• [WHAT IS EXPECTED]: Set out each line from the following listing that includes the word "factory".
=======
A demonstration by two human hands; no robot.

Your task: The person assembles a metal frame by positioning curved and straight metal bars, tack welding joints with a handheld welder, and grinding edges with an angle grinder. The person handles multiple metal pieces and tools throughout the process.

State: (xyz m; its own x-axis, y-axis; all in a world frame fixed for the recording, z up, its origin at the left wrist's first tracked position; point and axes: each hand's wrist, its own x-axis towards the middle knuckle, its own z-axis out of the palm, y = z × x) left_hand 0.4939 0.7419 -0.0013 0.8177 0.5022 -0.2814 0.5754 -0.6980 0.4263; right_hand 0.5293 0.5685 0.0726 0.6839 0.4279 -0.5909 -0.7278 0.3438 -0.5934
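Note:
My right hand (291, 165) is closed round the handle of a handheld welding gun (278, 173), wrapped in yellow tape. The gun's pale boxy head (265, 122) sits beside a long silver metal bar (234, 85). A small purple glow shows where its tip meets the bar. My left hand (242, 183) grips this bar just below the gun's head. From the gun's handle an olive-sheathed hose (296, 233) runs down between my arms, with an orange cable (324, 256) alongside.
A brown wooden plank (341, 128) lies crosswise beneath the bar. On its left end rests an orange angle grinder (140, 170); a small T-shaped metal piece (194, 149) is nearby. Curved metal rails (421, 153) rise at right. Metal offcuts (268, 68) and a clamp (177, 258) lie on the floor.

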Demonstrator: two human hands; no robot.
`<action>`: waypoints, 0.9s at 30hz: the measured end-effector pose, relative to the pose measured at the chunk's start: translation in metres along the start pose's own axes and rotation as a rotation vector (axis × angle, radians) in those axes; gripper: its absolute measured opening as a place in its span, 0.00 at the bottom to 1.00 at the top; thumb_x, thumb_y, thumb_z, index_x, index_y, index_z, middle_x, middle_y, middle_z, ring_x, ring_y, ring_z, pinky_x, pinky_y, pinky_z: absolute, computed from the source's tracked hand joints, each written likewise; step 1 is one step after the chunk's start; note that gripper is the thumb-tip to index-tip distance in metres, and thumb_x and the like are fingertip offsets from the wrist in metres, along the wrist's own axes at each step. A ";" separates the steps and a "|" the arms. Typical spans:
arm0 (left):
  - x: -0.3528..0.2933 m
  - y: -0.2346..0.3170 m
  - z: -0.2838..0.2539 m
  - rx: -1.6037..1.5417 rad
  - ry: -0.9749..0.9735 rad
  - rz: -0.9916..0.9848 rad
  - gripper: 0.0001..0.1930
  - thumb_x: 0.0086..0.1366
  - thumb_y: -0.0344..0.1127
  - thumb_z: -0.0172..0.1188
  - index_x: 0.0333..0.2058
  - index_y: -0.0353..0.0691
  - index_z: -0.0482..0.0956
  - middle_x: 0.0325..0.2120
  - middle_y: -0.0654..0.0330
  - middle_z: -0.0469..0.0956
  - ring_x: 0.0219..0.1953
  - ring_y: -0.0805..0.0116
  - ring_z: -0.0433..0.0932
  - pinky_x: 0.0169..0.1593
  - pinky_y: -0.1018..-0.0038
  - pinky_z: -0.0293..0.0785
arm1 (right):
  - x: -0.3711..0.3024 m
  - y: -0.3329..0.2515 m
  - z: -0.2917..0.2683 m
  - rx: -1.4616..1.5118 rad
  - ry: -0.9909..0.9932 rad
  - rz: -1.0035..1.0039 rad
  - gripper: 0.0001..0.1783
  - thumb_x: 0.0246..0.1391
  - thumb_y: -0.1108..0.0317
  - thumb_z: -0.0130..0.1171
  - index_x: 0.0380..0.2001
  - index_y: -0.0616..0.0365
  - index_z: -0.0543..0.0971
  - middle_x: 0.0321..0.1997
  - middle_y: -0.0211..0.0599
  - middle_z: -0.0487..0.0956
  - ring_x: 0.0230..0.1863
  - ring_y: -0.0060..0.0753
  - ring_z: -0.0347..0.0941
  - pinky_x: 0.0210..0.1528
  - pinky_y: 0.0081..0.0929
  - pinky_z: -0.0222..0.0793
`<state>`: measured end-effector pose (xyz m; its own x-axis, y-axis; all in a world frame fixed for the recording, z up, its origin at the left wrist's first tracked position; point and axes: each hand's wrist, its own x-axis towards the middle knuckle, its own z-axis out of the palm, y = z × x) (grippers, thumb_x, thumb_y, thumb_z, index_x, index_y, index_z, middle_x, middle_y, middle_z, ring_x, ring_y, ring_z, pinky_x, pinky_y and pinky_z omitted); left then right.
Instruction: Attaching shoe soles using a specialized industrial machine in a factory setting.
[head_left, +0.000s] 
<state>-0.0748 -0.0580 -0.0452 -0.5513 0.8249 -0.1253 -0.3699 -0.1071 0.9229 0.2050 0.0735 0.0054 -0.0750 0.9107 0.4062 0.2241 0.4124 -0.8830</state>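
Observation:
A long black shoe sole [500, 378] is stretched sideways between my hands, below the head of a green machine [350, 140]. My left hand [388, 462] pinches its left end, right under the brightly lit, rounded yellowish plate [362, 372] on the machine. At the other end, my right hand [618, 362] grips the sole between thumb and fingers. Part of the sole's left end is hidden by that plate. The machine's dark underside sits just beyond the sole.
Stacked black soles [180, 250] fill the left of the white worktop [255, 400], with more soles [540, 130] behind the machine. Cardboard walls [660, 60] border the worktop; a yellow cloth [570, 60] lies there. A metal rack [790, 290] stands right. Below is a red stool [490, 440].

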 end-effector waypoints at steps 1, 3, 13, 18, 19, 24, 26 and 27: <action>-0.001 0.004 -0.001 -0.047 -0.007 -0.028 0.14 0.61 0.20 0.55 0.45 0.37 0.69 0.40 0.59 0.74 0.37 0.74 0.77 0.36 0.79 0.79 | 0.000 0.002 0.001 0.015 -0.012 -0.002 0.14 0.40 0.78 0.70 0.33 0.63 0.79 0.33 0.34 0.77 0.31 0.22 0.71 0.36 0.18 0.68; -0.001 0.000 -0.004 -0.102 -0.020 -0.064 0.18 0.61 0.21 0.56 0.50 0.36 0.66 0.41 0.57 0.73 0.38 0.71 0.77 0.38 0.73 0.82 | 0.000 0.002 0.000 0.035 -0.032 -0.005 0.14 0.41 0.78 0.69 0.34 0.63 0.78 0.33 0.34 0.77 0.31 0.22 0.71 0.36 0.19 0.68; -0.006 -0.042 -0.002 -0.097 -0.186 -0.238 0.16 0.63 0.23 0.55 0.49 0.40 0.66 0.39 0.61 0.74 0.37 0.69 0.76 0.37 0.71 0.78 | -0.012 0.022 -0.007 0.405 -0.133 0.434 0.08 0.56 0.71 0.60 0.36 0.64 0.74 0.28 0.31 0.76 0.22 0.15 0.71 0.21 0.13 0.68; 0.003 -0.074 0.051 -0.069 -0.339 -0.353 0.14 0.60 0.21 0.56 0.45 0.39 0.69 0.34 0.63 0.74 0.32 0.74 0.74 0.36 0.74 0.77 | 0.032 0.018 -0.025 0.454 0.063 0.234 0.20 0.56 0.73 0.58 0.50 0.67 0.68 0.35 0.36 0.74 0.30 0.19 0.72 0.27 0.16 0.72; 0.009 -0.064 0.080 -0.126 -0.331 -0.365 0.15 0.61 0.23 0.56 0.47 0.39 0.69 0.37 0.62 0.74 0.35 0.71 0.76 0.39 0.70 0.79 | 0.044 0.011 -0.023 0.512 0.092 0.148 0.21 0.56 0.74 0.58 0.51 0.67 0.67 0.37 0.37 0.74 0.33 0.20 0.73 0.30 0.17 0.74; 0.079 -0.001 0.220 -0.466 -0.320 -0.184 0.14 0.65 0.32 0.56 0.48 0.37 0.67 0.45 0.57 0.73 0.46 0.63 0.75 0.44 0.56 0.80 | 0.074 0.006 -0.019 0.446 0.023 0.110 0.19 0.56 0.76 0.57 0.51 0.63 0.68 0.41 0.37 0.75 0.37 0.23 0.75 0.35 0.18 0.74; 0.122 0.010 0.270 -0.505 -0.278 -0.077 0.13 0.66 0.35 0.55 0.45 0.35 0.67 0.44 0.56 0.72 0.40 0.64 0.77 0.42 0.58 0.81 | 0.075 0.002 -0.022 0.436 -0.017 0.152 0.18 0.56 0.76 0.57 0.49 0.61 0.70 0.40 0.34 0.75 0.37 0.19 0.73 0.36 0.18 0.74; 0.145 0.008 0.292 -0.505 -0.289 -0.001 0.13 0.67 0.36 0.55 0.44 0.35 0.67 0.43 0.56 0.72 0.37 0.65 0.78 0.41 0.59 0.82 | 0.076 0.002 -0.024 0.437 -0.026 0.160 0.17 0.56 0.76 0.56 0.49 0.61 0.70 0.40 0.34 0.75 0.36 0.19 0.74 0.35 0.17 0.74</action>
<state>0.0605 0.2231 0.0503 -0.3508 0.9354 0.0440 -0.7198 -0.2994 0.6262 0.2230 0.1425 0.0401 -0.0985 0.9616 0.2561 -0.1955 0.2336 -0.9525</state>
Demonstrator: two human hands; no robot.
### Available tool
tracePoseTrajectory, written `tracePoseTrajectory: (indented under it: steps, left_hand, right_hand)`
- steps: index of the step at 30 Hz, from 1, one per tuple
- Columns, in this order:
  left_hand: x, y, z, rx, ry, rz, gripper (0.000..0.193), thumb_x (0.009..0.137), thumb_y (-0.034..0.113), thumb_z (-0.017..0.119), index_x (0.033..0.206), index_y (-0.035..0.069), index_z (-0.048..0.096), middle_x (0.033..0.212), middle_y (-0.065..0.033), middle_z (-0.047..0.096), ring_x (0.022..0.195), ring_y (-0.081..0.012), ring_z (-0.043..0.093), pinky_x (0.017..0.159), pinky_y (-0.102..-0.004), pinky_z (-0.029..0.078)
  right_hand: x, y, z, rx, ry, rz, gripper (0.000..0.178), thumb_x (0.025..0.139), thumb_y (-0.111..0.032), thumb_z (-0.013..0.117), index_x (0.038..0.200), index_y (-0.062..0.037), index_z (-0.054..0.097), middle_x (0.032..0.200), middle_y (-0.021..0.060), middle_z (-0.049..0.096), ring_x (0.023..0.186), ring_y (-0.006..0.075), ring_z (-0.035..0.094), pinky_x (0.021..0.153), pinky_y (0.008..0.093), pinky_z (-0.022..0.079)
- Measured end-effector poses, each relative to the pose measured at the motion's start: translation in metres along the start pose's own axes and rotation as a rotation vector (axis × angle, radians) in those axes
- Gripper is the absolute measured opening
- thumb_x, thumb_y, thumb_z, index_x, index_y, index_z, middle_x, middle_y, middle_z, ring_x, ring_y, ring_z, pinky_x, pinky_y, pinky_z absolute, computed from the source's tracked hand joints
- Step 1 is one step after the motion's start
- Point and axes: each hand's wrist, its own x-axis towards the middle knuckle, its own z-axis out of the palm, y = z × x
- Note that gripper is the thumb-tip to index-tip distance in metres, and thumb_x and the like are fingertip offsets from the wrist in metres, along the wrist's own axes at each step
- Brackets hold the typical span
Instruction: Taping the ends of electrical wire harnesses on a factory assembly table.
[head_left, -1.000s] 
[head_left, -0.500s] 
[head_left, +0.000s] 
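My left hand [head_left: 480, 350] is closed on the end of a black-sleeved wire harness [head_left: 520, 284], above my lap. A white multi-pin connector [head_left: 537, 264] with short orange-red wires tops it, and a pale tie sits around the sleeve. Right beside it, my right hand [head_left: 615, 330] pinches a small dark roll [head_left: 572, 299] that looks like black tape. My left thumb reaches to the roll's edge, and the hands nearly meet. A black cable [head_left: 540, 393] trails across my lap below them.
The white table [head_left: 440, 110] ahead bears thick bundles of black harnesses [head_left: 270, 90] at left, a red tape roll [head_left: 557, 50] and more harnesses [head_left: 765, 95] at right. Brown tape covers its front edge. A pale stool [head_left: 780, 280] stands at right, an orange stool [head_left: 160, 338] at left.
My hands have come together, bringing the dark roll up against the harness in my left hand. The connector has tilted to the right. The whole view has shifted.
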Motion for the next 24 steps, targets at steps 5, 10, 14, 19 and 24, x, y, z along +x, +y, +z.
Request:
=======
• [RESPONSE TO THE EXERCISE]:
Instruction: Attaching shoe soles using a specialized industrial machine in a factory setting.
Instruction: Taping the ends of electrical wire harnesses on a factory assembly table.

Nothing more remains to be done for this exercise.